CHILLIES - WHAT IS HOT & WHAT IS NOT

 

 

 

 

 

Chili peppers have been a part of the human diet in the Americas since at least 7500 BC. There is archaeological evidence at sites located in southwestern Ecuador that chili peppers were domesticated more than 6000 years ago, and is one of the first cultivated crops in the Americas that is self-pollinating.

Chili peppers were domesticated at least in different parts of South and Central America.

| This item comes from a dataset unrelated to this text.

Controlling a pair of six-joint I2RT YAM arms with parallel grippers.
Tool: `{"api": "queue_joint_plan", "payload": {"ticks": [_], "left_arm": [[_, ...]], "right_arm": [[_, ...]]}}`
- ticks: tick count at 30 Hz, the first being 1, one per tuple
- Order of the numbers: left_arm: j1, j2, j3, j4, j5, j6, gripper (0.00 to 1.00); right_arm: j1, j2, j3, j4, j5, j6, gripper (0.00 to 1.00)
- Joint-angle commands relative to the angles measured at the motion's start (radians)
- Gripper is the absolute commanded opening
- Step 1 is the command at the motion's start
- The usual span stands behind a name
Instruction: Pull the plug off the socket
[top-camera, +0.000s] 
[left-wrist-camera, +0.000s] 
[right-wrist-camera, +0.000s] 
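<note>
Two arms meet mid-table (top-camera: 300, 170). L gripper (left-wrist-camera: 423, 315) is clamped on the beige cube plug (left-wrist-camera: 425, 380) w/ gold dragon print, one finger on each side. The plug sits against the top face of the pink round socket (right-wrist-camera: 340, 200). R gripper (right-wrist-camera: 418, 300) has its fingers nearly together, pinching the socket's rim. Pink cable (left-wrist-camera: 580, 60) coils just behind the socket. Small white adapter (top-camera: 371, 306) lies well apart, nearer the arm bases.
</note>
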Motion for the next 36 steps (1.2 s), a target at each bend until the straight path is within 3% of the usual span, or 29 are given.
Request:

Chilies were cultivated around the globe after Columbus Diego Álvarez Chanca, a physician on Columbus' second voyage to the West Indies in 1493, brought the first chili peppers to Spain, and first wrote about their medicinal effects in 1494.

From Mexico, at the time the Spanish colony that controlled commerce with Asia, chili peppers spread rapidly into the Philippines and then to India, China, Korea and Japan. They were quickly incorporated into the local cuisines.

There are speculations about pre-Columbian chili peppers in Europe. In an archaeological dig in the block of St. Botulf in Lund, archaeologists found a Capsicum frutescens in a layer dating to the 13th century. Hjelmqvist says that Capsicum was described by the Greek Theophrastus (370-286 BC). He mentions other ancient sources. The Roman poet Martialis (around the 1st century) described "Piper crudum" (raw pepper) to be long and containing seeds. The description of the plants does not fit Black pepper (Piper nigrum), which grows poorly in European climates.

Health

Chillis are loaded with vitamin A, a potent antioxidant and boost to the immune system. As the pods mature and darken, high quantities of vitamin C are gradually replaced with beta carotene and the capsaicin levels are at their highest. Due to these capsaicin levels, some believe that eating chillis may have an extra thermic affect, temporarily speeding up the metabolic rate, hence burning off calories at a faster rate. Whatever, you certainly do sweat and actually cool down in hot climates as sweat evaporates. Your nose runs, your head clears ... you can breath! And with that extra flow of saliva, the gastric juices also flow. The alkaloids from the capsaicin stimulate the action of stomach and intestine improving the whole digestion process!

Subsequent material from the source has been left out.